Accompagné de ses Stooges -soit Ron Asheton, Scott Asheton, Dave Alexander puis James Williamson-, son premier groupe, il sort trois disques qui influencent (et continuent d'ailleurs) un nombre incalculable de musiciens et préfigurent, à l'époque, le punk-rock et le heavy métal. « The Stooges », qui paraît en 1969, contient « I wanna be your dog » et « No fun » repris en 1977 par les Sex Pistols ; « Fun House », produit en 1970 par John Cale du Velvet Underground, compte « Down on the street » et « T.V. Eye », quant à « Raw power » (1973), les hymnes sont « Search and destroy » et « Raw power ». Du pur rockn'roll où les guitares fuzz branchées dans des amplis Marshall, poussés au maximum, répondent aux hurlements stridents d'un Iggy Pop au style de vie particulièrement radical et excessif. Ces chansons constituent, d'ailleurs, toujours le point culminant de ses concerts !
C'est
David Bowie, fasciné par son talent d'écriture et ses qualités de performer, qui l'aide en 1977 à relever la tête sans son groupe : ensemble, ils composent à Berlin deux disques remarquables « The idiot » et « Lust for life ». David Bowie assurera même les claviers et les choeurs sur la tournée américaine (preuve à l'appui sur « Wild animal » le disque live de cette tournée). Puis, Iggy Pop, poursuivi par ses vieux démons, replonge dans divers excès et sort des albums inégaux dans les années 80 : « New values », « Soldier », « Party » et « Zombie birdhouse ». Il est même contraint de tourner dans des clubs minuscules pour survivre car ses disques précédents, pourtant d'une grande qualité artistique, ne se vendent pas. C'est encore grâce à David Bowie, qui reprend « China girl », de l'album « The idiot », dont le texte est écrit par Iggy, que James Osterberg (son vrai nom) commence à remonter la pente et à gagner un peu d'argent.

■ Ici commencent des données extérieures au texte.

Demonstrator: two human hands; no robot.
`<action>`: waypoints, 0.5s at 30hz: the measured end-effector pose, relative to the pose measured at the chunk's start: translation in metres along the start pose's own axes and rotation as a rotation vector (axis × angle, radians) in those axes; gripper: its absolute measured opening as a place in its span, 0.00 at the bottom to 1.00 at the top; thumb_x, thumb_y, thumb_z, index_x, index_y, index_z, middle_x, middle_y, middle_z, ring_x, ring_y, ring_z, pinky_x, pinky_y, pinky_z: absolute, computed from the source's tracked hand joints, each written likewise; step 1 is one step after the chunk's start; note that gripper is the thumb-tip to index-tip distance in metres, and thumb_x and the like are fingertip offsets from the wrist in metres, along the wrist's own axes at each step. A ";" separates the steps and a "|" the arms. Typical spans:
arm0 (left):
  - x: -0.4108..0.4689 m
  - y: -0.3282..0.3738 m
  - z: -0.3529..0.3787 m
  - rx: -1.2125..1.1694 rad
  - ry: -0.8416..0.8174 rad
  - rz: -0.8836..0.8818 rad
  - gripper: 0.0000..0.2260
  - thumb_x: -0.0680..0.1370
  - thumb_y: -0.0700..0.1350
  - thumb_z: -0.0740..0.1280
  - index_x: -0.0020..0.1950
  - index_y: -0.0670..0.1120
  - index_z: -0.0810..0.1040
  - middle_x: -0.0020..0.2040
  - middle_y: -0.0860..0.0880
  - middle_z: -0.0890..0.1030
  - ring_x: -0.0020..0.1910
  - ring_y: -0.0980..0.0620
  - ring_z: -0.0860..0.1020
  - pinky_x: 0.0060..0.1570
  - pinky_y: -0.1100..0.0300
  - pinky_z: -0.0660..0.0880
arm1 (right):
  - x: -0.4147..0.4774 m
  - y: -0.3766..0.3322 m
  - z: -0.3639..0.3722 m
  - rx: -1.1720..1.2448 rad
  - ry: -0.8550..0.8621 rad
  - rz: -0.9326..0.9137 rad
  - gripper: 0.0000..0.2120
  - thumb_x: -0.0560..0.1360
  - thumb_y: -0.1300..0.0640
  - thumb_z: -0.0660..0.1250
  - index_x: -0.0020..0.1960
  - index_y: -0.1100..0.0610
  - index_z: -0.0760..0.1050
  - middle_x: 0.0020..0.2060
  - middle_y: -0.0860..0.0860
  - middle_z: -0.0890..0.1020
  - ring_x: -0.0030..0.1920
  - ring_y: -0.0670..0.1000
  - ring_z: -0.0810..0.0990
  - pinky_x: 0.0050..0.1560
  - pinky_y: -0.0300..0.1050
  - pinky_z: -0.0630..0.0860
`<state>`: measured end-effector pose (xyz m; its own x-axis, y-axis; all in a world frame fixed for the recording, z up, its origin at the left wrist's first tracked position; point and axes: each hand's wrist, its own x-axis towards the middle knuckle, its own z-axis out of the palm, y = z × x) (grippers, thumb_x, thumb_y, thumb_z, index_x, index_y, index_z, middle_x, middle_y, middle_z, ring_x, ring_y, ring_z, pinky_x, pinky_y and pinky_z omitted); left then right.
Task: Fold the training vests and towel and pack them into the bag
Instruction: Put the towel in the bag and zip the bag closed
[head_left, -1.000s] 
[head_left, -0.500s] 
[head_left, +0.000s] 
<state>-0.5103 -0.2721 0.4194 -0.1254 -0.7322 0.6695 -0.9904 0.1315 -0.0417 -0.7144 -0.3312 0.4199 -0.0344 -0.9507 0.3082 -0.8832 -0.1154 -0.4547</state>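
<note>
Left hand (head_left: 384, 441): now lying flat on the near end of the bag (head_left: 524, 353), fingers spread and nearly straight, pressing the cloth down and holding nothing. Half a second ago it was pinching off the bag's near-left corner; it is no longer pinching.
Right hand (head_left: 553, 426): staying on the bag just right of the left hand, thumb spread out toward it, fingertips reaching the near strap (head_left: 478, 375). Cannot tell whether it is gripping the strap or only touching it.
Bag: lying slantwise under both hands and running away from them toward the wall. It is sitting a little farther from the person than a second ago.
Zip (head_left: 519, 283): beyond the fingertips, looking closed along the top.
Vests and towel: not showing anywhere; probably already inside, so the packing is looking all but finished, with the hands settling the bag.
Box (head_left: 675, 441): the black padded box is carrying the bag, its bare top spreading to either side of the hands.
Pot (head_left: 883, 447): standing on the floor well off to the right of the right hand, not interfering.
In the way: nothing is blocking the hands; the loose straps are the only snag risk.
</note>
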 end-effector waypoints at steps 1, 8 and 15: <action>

En 1986, il collabore une dernière fois avec Bowie pour l'album « Blah blah blah » dont la production, un peu trop « propre », permettra au titre « Real wild child » de devenir un tube aux USA. Les albums « Instinct » en 1988 (au son métal), « Brick by brick » en 1990 (avec les musiciens de Guns n' Roses) et « American Caesar » en 1993, lui offrent enfin un succès mérité, tournées mondiales triomphales et vente de ses disques. Sa participation à la bande originale du film « Arizona dream » d'Emir Kusturica le propulse même en tête des hits avec « In the deathcar » ! Son album « Naughty little doggie » (1996) est assez commun mais c'est avec son album « Avenue B », enregistré avec le trio de jazz Medeski Martin And Wood, qu'il réalise un de ses albums les plus personnels. Très à l'aise sur les titres calmes, sa voix grave de crooner influencé par Frank Sinatra est superbe. Il s'offre quelques instrumentations plus jazzy qui tranchent avec son personnage de punk rocker. Il n'a jamais caché sa fascination pour la voix de Frank Sinatra et pour les disques de John Coltrane. Iggy Pop s'apprête à sortir un album en juin 2001, qu'il a produit lui-même et d'après certaines rumeurs, il constituerait un retour au punk rock.
Les prestations scéniques d'Iggy Pop sont mémorables : un répertoire constitué de morceaux ultra puissants devenus des tubes avec le temps, les multiples excès perpétrés par Iggy (strip-tease, insultes, hurlements, sauts dans le public, escalade sur les amplis et les rampes de projecteurs, destruction de matériel...), les qualités vocales inouïes de l'iguane à l'aise du début à la fin du concert dans tous les registres (cris, chant, voix de crooner...). Les excès qui lui permettaient de rentrer en transe sont aujourd'hui oubliés, désormais, c'est l'accueil hystérique de ses fans et la puissance des amplis en fusion qui énervent Iggy et le font sortir de ses gonds sur scène. A voir impérativement.